Even this behaviour can evolve:
From New Scientist
AS IT floats through the air, a spore of the fungus Ophiocordyceps camponoti-balzani seems benign. But when it encounters an ant its true nature is revealed. First, it punches its way through the insect's exoskeleton. Once inside, it begins to grow, consuming just enough of its host's tissues to leave it weakened but functional. Finally, when the fungus reaches sexual maturity, it releases chemicals into the ant's brain. Under their influence, the hapless insect makes its way to a popular ant meeting place, climbs a plant and clamps its jaws onto the underside of a leaf, just as the parasite consumes its brain. Days later, elaborate fungal reproductive structures shoot out of the insect's corpse, spores rain down onto the unsuspecting ants on the forest floor, and the cycle begins again.

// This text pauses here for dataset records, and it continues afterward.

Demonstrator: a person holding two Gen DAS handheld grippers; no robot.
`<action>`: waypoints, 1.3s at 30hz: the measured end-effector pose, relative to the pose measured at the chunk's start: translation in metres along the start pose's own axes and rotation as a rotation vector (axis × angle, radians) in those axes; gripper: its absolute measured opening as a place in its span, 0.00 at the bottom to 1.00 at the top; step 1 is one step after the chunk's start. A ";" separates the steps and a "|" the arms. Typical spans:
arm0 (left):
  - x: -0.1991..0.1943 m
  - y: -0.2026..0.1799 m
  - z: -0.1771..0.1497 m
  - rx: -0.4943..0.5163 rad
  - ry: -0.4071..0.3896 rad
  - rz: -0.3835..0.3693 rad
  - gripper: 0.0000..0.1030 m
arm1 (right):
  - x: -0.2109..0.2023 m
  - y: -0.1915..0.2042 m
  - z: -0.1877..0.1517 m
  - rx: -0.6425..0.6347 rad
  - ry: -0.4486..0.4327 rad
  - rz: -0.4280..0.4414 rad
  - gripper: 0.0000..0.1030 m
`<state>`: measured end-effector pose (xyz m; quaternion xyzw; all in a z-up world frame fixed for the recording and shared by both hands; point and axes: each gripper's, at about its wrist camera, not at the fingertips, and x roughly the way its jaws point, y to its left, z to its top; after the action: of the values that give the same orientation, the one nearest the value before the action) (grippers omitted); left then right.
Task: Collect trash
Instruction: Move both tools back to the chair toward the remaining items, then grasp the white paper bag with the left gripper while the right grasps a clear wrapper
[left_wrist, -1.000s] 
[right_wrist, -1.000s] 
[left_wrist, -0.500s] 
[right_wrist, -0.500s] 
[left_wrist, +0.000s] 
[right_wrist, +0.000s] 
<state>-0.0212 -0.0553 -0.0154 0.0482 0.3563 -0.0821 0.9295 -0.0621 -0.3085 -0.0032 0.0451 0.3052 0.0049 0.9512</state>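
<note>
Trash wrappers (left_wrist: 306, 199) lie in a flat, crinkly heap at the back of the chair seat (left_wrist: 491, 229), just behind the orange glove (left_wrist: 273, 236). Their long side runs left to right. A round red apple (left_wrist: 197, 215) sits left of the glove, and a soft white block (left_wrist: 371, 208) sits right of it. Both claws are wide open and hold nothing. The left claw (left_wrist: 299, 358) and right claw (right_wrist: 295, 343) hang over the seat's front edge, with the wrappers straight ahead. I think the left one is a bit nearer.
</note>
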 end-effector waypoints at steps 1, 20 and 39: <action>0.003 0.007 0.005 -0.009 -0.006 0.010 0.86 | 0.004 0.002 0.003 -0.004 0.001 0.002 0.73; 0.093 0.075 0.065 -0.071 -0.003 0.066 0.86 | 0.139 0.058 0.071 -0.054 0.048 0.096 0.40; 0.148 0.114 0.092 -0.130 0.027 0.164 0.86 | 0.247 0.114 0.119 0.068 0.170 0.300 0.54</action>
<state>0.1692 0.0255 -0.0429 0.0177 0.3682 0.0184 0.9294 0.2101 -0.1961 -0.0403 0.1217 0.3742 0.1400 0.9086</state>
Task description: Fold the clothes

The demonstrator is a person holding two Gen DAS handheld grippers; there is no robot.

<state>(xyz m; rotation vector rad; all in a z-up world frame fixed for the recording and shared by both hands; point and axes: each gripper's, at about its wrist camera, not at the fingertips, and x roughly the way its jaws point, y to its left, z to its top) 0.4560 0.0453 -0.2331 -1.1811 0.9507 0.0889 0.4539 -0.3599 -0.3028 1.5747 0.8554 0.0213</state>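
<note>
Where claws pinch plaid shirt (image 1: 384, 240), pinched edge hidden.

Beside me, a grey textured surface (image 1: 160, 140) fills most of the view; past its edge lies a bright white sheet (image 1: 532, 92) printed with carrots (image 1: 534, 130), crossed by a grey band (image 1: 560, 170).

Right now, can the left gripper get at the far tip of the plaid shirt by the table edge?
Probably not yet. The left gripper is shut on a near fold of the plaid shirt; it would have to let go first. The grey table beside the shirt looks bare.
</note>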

The method used by the parasitic barnacle Sacculina to perpetuate itself is even more fiendish. Its free-swimming larvae infect crabs and, once inside, develop into a structure on the animal's abdomen that resembles a regular egg sac. If the infected crab is female, the presence of the false egg sac and the fact that the parasite releases hormones mimicking the ones that make her broody cause her to care for the barnacle as if it were her own offspring. Manipulation of males is more cunning still. Hormones released by the parasite change both his morphology and behaviour: the abdomen becomes wider and flatter, resembling a female's, and he becomes sterile and develops egg-caring behaviours to nurture the barnacle.